● **Work request**: In the entries that follow, say how many lines contain the string "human". Give no other words.
************
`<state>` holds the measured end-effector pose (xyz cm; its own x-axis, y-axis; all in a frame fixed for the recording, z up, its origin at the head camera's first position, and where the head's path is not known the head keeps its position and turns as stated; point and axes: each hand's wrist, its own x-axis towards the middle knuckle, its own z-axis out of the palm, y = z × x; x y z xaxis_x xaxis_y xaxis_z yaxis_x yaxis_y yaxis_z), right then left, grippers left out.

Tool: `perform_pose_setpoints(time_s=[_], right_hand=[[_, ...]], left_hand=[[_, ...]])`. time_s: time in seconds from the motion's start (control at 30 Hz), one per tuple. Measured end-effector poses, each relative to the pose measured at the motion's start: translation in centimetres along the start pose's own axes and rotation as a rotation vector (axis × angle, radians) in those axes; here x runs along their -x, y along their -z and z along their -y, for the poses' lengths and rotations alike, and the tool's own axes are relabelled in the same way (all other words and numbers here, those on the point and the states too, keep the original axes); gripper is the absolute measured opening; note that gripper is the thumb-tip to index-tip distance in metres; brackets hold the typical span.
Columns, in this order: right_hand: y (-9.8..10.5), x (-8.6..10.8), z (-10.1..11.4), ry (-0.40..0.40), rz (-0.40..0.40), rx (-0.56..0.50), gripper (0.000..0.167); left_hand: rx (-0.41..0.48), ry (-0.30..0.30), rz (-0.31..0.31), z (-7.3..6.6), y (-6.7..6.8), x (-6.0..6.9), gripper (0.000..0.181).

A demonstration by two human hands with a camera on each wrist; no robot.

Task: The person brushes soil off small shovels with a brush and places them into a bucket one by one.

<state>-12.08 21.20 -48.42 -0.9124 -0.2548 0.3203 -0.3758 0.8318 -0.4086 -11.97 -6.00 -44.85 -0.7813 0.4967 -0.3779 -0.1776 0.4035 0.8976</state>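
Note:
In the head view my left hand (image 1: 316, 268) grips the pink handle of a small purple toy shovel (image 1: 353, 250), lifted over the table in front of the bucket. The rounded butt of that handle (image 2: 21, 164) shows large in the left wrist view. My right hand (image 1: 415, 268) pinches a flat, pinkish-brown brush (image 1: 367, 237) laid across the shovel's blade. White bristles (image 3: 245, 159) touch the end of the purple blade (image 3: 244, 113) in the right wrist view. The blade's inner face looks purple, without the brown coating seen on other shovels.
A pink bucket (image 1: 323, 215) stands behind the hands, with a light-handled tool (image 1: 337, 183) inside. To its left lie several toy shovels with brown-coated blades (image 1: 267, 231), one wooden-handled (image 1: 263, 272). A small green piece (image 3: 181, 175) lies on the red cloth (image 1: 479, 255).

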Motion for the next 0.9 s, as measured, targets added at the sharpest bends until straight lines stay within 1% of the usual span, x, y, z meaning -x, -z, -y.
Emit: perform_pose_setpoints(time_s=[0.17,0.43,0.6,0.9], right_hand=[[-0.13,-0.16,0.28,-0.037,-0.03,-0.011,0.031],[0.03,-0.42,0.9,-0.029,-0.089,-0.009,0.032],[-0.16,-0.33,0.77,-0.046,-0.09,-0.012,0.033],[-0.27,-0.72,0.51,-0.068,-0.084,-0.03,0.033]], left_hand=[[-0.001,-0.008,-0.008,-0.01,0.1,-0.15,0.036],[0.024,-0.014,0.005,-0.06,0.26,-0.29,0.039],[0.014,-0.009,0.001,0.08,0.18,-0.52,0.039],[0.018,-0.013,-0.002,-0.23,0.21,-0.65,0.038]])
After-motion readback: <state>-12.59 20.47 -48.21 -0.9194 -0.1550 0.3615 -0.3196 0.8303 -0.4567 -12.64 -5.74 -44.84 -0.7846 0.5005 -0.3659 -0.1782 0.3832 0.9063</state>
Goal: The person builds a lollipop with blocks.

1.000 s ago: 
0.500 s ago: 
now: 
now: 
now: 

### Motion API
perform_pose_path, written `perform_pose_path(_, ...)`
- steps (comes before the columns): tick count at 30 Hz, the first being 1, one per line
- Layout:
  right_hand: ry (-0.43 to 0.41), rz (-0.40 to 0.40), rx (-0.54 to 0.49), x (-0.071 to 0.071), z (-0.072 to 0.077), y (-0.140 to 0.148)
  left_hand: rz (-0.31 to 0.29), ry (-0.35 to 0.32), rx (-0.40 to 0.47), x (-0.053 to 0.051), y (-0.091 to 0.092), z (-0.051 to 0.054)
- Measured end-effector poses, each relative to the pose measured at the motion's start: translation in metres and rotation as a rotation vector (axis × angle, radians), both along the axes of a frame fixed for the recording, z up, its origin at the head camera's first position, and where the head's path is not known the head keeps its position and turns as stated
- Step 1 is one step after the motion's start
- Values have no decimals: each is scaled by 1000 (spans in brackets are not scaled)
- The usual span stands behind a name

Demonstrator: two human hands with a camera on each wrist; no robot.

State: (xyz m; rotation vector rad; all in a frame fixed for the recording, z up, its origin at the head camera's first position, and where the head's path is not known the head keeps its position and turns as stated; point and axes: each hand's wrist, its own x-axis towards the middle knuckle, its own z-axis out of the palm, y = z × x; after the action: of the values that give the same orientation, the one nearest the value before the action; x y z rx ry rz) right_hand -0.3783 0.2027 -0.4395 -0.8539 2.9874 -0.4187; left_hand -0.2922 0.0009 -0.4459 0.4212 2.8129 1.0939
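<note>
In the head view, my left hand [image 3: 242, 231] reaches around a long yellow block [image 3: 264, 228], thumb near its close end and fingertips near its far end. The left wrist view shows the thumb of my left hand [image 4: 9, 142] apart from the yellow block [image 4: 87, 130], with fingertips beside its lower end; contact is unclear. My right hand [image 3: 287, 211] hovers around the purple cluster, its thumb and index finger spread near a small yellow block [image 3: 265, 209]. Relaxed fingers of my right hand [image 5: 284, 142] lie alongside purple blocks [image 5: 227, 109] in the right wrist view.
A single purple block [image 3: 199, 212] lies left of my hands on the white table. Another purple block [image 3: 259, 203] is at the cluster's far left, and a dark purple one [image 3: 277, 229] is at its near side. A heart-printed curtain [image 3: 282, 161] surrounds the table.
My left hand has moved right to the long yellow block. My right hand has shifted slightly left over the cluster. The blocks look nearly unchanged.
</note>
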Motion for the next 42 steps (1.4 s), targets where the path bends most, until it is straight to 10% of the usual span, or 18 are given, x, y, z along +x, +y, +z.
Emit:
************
● **Exercise answer**: 2